En muchos puntos de nuestro camino podemos disfrutar de
excepcionales vistas, como esta....

Entre prados, rocas y boj, con impresionantes vistas del valle con la Noguera de Tor al fondo, el camino se hace muy agradable y se convierte en un agradable paseo, hasta llegar a Durro.
Lo cruzamos, y puesto que tenemos que volver a aquí, decidimos visitar primero la ermita de Sant Quirc,


Altiva, desafiante sobre un cerro, con el pueblo de Barruera a nuestros pies... La belleza y las sensaciones me dejan sin palabras...

Barruera a nuestros pies

Pasamos un rato contemplando el paisaje, las vistas del valle, la ermita y una fuente que estáa pocos metros de ella.... Sensaciones que no se pueden describir, hay que vivirlas para conocerlas...
Regresamos a Durro, cortando algo de camino por por senderos, entre rebaños de vacas, que pacen tranquilas.

La Natividad, en Durro

En este pequeño pueblo se pueden observar construcciones muy antiguas. En las casas que no han sido restauradas se hace evidente su antigüedad, que se respira en algunos rincones de la población.

Sabor a antiguo.....

Aquí se encuentra la iglesia de la Natividad, en la que nos llama la atención la puerta, con un enorme cerrojo y una fuente.
El regreso a Barruera lo hacemos por por senderos entre avellanos y robles sin hoja, cruzándonos con el Barranc Gros y sus saltarinas aguas, con el toque de verdor del boj y el musgo sobre las piedras...

El regreso a Barruera lo hacemos por senderos como este....

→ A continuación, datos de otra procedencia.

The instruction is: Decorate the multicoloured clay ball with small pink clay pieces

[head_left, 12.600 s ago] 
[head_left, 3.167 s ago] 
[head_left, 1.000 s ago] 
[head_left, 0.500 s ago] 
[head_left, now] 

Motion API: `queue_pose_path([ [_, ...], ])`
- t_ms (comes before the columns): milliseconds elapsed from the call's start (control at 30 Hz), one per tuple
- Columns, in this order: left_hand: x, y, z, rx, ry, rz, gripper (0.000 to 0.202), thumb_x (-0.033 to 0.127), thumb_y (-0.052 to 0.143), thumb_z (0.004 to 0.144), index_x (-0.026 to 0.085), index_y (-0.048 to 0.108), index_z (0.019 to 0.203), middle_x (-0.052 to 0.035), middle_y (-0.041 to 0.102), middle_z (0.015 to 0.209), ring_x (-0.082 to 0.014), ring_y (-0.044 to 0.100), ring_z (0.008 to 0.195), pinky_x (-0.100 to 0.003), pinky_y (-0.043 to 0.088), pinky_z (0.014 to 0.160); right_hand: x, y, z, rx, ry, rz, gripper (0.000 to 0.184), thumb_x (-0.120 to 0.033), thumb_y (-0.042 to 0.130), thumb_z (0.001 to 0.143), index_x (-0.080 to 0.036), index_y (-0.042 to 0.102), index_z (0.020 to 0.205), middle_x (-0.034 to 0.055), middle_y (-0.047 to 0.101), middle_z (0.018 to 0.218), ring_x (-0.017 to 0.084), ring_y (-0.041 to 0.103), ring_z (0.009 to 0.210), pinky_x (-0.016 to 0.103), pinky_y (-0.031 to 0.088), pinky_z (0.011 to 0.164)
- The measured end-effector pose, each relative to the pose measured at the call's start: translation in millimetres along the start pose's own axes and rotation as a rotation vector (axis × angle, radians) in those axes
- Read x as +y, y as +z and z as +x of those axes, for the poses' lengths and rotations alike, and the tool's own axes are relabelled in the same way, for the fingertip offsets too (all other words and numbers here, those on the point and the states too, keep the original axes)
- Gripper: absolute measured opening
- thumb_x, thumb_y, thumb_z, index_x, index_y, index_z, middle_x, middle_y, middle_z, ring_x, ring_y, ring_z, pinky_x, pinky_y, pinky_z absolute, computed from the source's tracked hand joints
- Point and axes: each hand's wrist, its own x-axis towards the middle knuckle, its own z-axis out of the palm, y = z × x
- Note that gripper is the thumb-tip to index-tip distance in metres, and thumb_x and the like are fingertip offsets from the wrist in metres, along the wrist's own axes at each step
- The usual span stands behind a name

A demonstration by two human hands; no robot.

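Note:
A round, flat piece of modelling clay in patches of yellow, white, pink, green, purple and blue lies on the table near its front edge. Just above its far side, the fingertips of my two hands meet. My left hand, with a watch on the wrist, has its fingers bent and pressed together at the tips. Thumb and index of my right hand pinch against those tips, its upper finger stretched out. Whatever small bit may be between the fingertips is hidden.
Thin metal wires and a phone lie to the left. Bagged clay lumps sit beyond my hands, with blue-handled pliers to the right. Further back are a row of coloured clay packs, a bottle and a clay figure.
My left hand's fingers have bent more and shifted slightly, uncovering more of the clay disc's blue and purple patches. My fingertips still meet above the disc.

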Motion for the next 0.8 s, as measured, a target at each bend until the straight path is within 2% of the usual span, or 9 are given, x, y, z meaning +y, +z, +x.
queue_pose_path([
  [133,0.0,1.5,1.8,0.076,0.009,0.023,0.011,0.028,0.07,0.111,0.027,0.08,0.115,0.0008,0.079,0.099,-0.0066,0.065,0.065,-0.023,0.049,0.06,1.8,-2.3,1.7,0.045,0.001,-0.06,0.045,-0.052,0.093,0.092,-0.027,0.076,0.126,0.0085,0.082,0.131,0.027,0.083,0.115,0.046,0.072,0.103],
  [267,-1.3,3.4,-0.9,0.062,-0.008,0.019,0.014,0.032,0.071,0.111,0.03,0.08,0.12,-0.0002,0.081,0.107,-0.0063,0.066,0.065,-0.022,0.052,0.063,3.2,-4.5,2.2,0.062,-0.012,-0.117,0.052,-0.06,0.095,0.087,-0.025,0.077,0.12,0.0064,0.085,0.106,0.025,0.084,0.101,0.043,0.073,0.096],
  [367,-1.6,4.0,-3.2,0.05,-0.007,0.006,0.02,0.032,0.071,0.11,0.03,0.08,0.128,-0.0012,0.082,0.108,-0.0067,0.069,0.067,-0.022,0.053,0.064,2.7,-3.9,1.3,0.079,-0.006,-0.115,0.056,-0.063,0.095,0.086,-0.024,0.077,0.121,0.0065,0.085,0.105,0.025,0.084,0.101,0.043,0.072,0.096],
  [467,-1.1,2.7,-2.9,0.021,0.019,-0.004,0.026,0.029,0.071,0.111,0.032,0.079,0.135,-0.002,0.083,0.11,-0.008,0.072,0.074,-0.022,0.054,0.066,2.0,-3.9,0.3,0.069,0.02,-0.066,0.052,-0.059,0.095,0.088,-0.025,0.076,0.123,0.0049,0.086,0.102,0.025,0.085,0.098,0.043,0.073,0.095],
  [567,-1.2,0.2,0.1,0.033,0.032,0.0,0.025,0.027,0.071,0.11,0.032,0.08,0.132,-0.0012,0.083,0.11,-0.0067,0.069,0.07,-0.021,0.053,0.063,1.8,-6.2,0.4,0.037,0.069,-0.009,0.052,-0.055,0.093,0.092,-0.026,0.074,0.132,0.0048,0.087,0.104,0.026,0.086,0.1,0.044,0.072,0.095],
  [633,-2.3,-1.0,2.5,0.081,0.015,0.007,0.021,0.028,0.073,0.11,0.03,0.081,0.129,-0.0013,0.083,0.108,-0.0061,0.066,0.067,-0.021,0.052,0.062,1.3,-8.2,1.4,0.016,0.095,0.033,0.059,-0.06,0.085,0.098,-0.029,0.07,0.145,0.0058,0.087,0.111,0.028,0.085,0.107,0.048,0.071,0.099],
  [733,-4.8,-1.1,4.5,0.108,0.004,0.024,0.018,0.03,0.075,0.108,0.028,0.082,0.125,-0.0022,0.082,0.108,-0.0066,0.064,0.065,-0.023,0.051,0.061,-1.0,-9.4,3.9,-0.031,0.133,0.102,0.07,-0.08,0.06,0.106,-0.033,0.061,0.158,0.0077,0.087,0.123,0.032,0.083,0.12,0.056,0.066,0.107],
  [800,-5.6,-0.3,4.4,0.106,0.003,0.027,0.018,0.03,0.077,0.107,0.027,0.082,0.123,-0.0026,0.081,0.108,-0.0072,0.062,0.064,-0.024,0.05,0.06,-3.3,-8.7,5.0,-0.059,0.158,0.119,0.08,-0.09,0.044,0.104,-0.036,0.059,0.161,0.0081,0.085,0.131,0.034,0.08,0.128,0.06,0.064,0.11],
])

Una delicia para los sentidos.
Esta ha sido una ruta encantadora, llena de elementos de gran riqueza. Para mí, una ruta 10.
Por los paisajes y las vistas, espectaculares y de gran belleza. Las bravas y saltarinas aguas de los ríos y torrentes que hemos ido cruzando. Las iglesias románicas, Patrimonio Mundial de la Humanidad. El encanto de esos pueblos de tan marcado carácter pirenaico, y sus gentes...
Y mi especial agradecimiento a Ton, amigo y residente en Barruera, que me ha ayudado a descubrir todas estas maravillas.